Here’s the third and final part (INSUB REC NO NUMBER) in the series of the Alvear/Bondi duets, which appear with potter’s wheel images on the covers and which are dedicated to playing new compositions by contemporary composers in Switzerland and Chile.
First we have ‘Latidométrica’ composed by Bárbara González Barrera and played by Cyril Bondi’s percussion and the electric guitar of Cristián Alvear. This one’s a puzzling piece of isolated, small, sounds, emerging from the instruments in weird, halting ways. I find Barrera’s an interesting performance artist, who does these installations using objects and assemblages, with her own body acting as some kind of activating device for the mechanical rigs she sets up. Her strange work thus seems to involve dance, improvisation, and sculpture, and with it all she’s trying to express something about the relationships between space and time. In that context, perhaps ‘Latidométrica’ can be read as an imaginary measuring-device, one which works to her own personal table of weights and measures. If that’s half right, then perhaps the precise small guitar notes of Alvear can be taken as something akin to millimetres on a steel ruler, and the scraping actions of Bondi as a series of iron weights and counterweights attached to a system of pulleys. A new and very personal way of apprehending the dimensions of the world, perhaps, or a metaphor for such measurements.

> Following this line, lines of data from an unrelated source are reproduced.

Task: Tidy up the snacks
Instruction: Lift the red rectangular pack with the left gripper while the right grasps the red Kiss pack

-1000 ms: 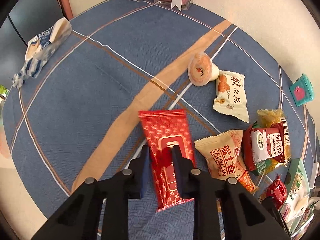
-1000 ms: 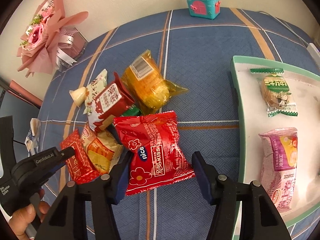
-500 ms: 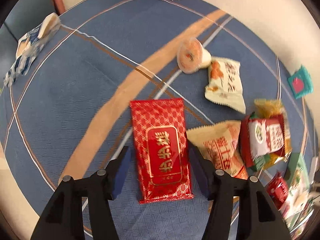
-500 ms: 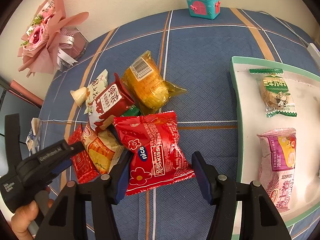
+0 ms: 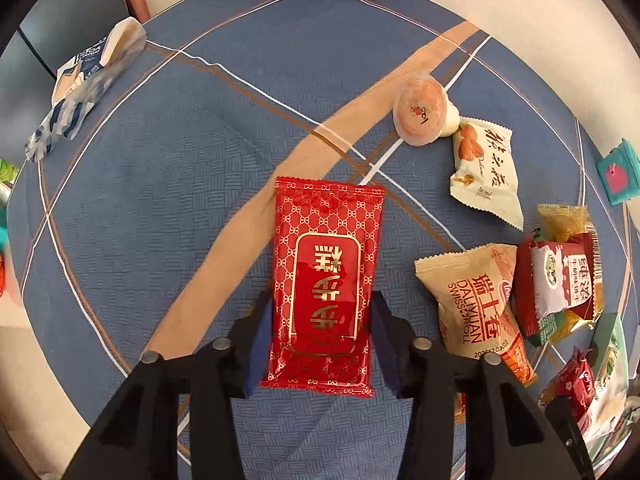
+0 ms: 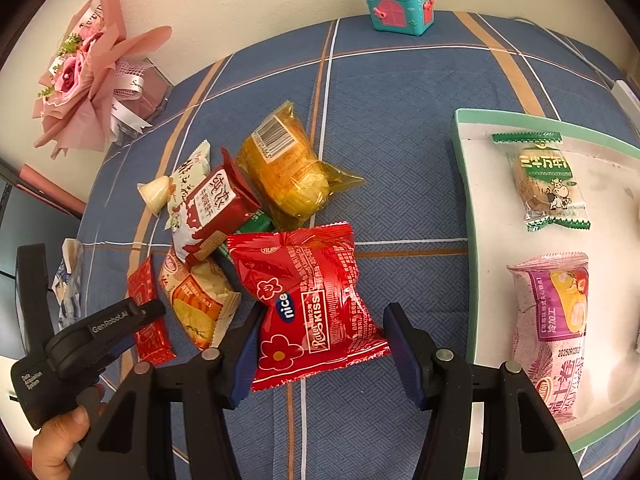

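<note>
A flat red packet with a gold pattern point(image 5: 326, 280) lies on the blue checked cloth point(image 5: 180, 184). My left gripper point(image 5: 320, 334) points down over its near half. Its jaws are closing, with one pad against each long edge of the packet. The same packet point(image 6: 146, 320) shows partly behind the left gripper's body in the right wrist view. My right gripper point(image 6: 320, 344) holds a puffy red "nice" bag point(image 6: 308, 300) between its pads, at the near edge of the snack pile. A green-rimmed white tray point(image 6: 464, 208) at the right holds a green-trimmed packet point(image 6: 544, 180) and a purple roll packet point(image 6: 556, 328).
In the pile lie a Swiss-roll packet point(image 6: 196, 304), a red-and-white packet point(image 6: 212, 208), a yellow bag point(image 6: 288, 172), a white nut packet point(image 5: 484, 168) and a jelly cup point(image 5: 424, 114). A pink bouquet point(image 6: 88, 76) and a teal toy box point(image 6: 398, 2) stand at the back. A blue-and-white wrapper point(image 5: 84, 88) lies far left.
My left gripper let go of its pinch on the red packet's face, opened wide around it, then closed in on its two long edges. The right gripper and its bag stayed still.
</note>
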`<move>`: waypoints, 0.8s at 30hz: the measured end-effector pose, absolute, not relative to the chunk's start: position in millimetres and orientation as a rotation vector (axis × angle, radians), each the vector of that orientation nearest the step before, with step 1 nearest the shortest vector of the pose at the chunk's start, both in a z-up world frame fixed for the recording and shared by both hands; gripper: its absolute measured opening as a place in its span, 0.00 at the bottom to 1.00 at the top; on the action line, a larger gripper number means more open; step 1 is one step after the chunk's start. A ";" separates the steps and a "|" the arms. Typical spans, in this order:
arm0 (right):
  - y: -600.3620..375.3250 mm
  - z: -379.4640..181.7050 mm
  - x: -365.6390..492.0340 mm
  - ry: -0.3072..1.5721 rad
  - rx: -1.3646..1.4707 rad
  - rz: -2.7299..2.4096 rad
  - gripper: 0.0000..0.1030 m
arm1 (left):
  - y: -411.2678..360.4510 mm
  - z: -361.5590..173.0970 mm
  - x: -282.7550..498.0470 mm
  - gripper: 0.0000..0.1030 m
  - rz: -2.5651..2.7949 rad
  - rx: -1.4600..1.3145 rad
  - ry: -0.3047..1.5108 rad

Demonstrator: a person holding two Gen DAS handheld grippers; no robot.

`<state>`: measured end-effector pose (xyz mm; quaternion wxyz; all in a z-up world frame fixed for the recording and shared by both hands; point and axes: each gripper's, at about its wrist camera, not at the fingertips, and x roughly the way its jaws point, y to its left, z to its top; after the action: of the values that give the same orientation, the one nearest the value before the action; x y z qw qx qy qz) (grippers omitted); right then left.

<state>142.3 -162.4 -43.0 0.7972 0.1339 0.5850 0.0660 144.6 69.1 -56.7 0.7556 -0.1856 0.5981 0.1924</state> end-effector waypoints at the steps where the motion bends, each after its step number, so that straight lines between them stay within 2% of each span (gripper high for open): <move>1: -162.1 -43.3 142.5 1.257 0.287 0.142 0.60 | 68.7 -57.0 144.5 0.46 0.414 -0.405 1.304; 24: -180.2 -1.5 132.4 1.157 0.317 0.167 0.60 | 65.9 15.9 122.0 0.45 0.329 -0.450 1.093</move>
<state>132.4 -180.2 -1.5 0.8221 0.1488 0.5439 0.0786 122.0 65.9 15.9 0.8176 -0.2110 0.5130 0.1542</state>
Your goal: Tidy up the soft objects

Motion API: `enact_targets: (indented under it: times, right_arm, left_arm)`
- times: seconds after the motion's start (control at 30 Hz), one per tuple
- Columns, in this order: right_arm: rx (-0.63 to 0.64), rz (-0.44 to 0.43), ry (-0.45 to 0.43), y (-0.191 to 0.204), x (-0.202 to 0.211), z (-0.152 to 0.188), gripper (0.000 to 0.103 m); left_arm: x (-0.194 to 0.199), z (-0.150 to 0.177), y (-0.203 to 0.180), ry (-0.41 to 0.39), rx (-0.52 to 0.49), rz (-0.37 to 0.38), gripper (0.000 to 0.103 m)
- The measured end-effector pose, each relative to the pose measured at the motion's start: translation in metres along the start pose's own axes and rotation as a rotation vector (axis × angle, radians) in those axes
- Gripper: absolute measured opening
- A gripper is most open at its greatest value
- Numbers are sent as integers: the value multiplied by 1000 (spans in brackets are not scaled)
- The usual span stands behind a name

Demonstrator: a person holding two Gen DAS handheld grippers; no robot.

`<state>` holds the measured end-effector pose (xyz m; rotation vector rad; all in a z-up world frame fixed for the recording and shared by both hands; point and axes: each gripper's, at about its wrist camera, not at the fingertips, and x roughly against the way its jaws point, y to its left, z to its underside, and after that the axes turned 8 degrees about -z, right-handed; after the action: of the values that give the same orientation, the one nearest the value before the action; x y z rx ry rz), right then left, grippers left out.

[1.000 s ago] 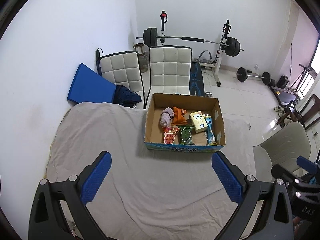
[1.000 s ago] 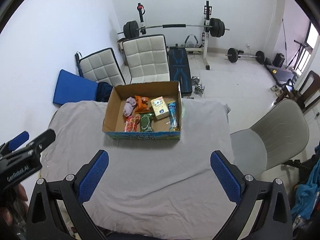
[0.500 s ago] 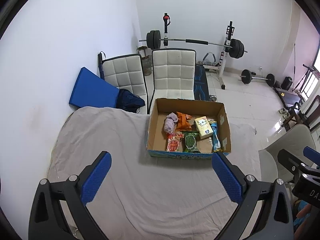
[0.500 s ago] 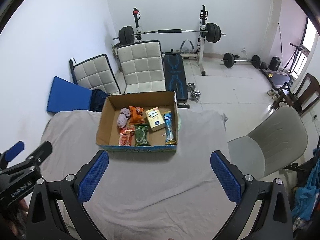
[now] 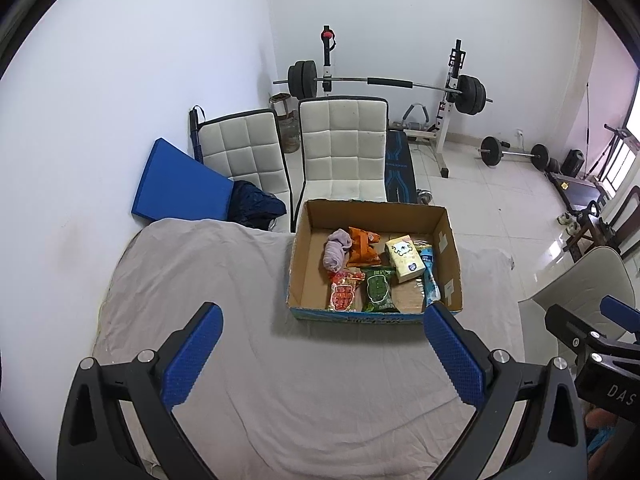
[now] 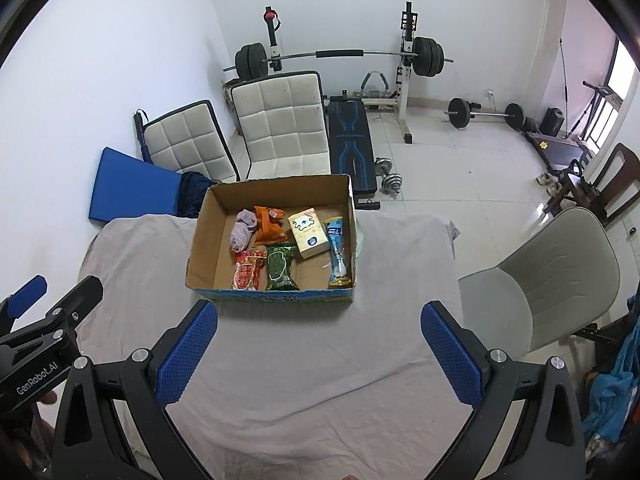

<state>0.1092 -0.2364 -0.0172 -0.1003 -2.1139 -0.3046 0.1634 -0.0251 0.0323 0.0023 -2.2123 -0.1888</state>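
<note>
Left gripper (image 5: 322, 350): jaws spread wide, nothing between the blue pads (image 5: 192, 356), hovering above the grey sheet (image 5: 208, 280) that covers the table. Right gripper (image 6: 318, 350): likewise wide apart and empty, also above the sheet. In the right wrist view the left gripper shows at 8 o'clock; in the left wrist view the right one shows at 4 o'clock.

Cardboard box (image 5: 300, 276), open-topped, sits on the far half of the sheet, at about 12 o'clock from both grippers and well apart from them. Neither gripper touches it.

Box contents, left wrist view:
- lilac cloth bundle (image 5: 335, 250), far left
- orange snack packet (image 5: 361, 247), touching the bundle at its 3 o'clock
- cream tissue pack (image 5: 405, 258), further right
- blue packet (image 5: 430, 276), lying along the right wall
- red snack packet (image 5: 343, 292), near side, at 6 o'clock from the bundle
- green snack packet (image 5: 378, 290), just beside the red one at its 3 o'clock

Left third of the box floor bare cardboard.

Beyond the table, 12 o'clock: two white quilted chairs (image 5: 344, 148), barbell rack (image 5: 384, 84) against the wall. Blue mat (image 5: 180, 188) leans at 10 o'clock. Grey shell chair (image 6: 552, 280) at 3 o'clock in the right wrist view.
</note>
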Motion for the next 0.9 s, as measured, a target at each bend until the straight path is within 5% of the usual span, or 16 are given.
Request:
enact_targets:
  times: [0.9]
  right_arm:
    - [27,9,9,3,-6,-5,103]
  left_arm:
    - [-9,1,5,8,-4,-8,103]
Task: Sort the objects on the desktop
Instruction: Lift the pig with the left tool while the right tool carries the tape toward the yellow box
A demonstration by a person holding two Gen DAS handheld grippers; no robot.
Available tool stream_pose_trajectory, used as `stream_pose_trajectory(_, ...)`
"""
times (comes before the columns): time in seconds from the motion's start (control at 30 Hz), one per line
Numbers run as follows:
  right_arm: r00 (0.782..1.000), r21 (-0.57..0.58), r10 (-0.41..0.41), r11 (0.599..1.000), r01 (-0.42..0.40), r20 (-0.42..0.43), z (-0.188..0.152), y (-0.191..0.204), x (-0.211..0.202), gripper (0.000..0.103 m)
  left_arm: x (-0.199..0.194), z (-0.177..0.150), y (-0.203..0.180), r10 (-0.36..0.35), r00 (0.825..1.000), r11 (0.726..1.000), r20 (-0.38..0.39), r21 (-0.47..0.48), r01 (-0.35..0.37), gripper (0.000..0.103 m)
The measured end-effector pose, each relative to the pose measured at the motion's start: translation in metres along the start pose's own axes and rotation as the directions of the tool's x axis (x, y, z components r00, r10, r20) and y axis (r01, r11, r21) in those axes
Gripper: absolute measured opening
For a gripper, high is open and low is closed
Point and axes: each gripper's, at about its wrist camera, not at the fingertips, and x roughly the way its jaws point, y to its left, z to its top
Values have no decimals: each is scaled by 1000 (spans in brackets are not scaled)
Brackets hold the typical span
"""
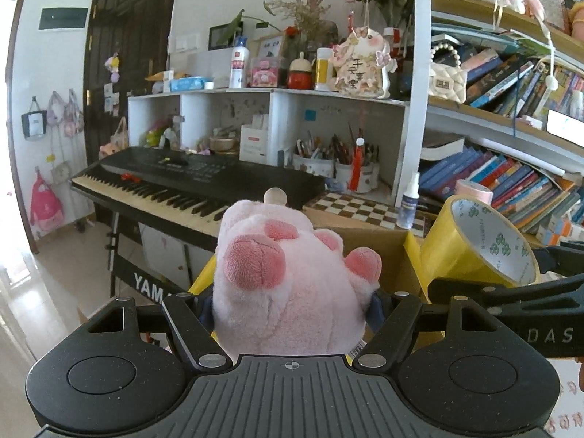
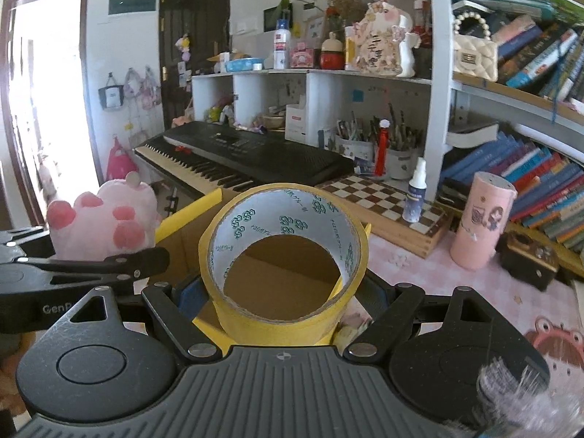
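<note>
Sorting is midway: left gripper (image 1: 292, 306) clamps the plush paw (image 1: 288, 277), right gripper (image 2: 281, 292) clamps the tape roll (image 2: 284, 255), both above the cardboard box (image 2: 189, 241), neither dropped in yet.

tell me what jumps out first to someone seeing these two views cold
A pink plush paw fills the left wrist view, clamped in the left gripper. Beside it, the right gripper holds a wide roll of yellow tape over an open cardboard box. Behind both stands a black keyboard.

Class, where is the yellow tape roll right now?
The yellow tape roll sits clamped in the right hand-held gripper, above the open cardboard box, right of the pink plush paw.
</note>
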Motion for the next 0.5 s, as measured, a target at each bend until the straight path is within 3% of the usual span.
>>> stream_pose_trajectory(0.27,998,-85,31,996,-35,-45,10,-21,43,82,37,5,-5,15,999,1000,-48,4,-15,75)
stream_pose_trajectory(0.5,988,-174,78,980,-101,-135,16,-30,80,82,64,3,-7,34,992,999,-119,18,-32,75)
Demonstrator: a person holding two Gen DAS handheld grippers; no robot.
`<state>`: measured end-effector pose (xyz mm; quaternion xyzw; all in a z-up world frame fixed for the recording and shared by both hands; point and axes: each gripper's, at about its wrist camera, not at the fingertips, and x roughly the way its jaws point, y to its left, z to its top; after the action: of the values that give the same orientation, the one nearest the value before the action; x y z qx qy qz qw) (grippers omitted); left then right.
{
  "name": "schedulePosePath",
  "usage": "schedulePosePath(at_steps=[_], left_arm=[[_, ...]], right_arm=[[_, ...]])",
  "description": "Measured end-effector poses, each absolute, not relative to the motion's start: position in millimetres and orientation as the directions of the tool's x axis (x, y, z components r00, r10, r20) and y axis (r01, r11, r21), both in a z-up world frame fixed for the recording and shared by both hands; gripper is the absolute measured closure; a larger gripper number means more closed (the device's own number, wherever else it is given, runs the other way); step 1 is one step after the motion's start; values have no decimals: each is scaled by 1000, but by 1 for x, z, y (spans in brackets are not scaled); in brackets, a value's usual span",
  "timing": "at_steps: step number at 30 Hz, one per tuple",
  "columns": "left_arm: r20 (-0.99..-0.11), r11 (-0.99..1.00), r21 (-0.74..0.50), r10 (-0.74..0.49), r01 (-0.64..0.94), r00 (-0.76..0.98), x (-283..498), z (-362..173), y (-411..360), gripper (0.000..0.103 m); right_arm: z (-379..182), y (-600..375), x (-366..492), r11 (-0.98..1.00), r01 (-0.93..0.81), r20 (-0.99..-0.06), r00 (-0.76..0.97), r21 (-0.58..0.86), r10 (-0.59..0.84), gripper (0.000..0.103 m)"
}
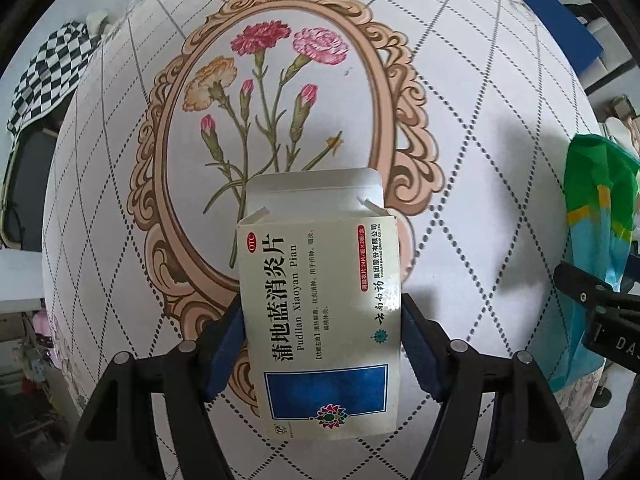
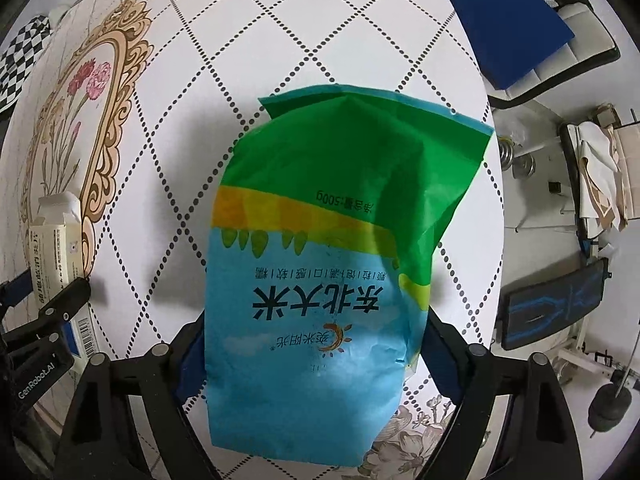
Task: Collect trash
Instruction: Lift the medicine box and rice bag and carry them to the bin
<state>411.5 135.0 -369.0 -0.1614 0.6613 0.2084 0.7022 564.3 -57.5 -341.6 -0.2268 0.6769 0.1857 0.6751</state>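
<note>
My left gripper (image 1: 322, 312) is shut on an empty white medicine box (image 1: 320, 300) with its top flap open, held above the round table (image 1: 460, 200). My right gripper (image 2: 312, 344) is shut on an empty green and blue rice bag (image 2: 320, 248), crumpled and held over the table (image 2: 180, 160). In the left wrist view the bag (image 1: 596, 216) and the right gripper's finger (image 1: 592, 300) show at the right edge. In the right wrist view the medicine box (image 2: 54, 232) and the left gripper's finger (image 2: 52, 312) show at the far left.
The tablecloth has a diamond grid and a framed carnation print (image 1: 276, 92). A checkered cloth (image 1: 48, 76) hangs off the table's left. A blue board (image 2: 496, 12) lies at the far edge. Chairs and clutter (image 2: 592, 160) stand on the floor to the right.
</note>
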Motion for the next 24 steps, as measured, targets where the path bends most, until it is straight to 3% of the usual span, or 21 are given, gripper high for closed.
schedulePosePath(at_steps=[5, 14, 24], left_arm=[[-993, 872, 45, 92, -488, 73, 419, -335, 115, 33], [-975, 875, 45, 143, -483, 169, 401, -266, 86, 33], [-930, 883, -8, 165, -468, 328, 299, -203, 75, 33]], right_arm=[[-331, -65, 556, 837, -545, -999, 36, -51, -37, 20], [-289, -74, 527, 843, -538, -996, 78, -12, 35, 21], [-214, -106, 428, 853, -520, -976, 158, 45, 148, 21]])
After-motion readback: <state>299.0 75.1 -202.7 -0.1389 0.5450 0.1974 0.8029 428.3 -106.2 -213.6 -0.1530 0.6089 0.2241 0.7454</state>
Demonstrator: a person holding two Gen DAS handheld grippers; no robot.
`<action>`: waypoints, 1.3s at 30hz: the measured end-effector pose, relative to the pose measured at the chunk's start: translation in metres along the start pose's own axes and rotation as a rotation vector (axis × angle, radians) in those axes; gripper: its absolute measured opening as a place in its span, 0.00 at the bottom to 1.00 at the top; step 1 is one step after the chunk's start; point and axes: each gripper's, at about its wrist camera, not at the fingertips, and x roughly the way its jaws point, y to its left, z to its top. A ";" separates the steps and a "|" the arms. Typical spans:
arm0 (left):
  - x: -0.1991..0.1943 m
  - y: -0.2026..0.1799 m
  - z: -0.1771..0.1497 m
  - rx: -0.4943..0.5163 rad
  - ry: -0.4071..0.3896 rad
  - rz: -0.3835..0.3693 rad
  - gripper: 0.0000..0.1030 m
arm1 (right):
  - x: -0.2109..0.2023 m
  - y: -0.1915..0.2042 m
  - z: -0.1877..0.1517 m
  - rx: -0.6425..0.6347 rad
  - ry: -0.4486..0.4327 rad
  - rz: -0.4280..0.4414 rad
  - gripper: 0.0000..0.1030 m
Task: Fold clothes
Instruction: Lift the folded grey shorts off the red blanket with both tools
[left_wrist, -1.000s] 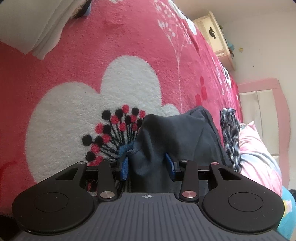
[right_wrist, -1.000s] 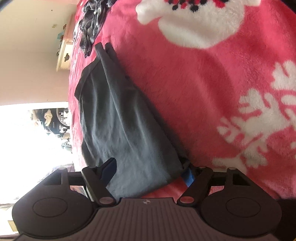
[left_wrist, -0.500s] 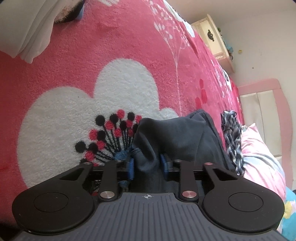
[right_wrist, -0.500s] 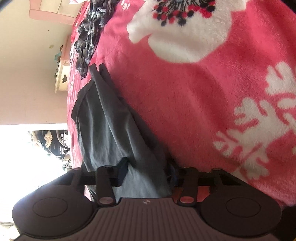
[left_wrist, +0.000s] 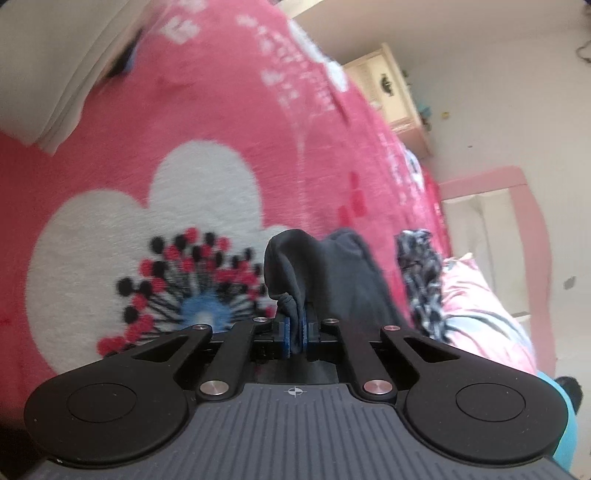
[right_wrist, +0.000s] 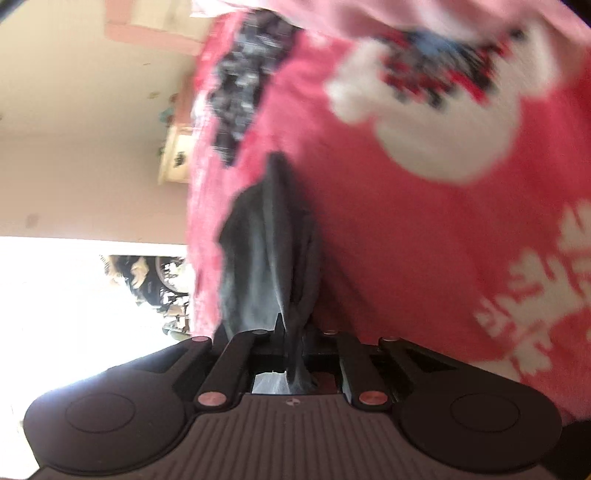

Mara Winter composed ‘Definite Body, At Sea’, and it’s played here by Alvear’s electric guitar and the singing percussive bowls of our Swiss compadre. Mara Winter comes to us from a slightly more conventional classical background, but has become a specialist in the transverse flutes of the Middle Ages and Renaissance, which alone has earned her a reputation as an in-demand performer with international early-music ensembles. She also leads the Phaedrus Ensemble in Basel, and is a member / co-director of two other groups. You may have heard some of her work with Clara de Asis, as together they release material on their own Discreet Editions label, attempting to find the connections between early music and modernist composition.
For all this, I’m unable to find out much about her composerly intentions on this piece. It’s less “diagrammatic” than the very severe Barrera piece above, and indeed there could almost be a tune slowly being delineated here in these restricted sets of notes and patterns, with their lengthy pauses; but its development, if any, takes place at a near-indiscernible rate. There’s also the strong possibility that her musical score is being fed through the aspirations, techniques, and philosophies of Alvear and Bondi, both evidently drawn near to compositions of this ilk which seem to mirror their own preoccupations. If I could take a cue from the title, the music does vaguely suggest the idea of a body floating in the ocean, but it’s a very calm ocean and there’s no suggestion of a shipwreck or its aftermath as the body bobs up and down in a highly buoyant way. The ocean itself is as sluggish as any you’d find under a hot Mediterranean sky. As to it being a “definite” body, there is also an equally wispy impression of weight and volume to be had from the deliberate, considered bowl-strokes of our man Bondi.
At this point it might just be possible to forge a tentative connection with the weights and measures of the ‘Latidométrica’, but I feel this might be too much of a conceit on my part. From 7th March 2022.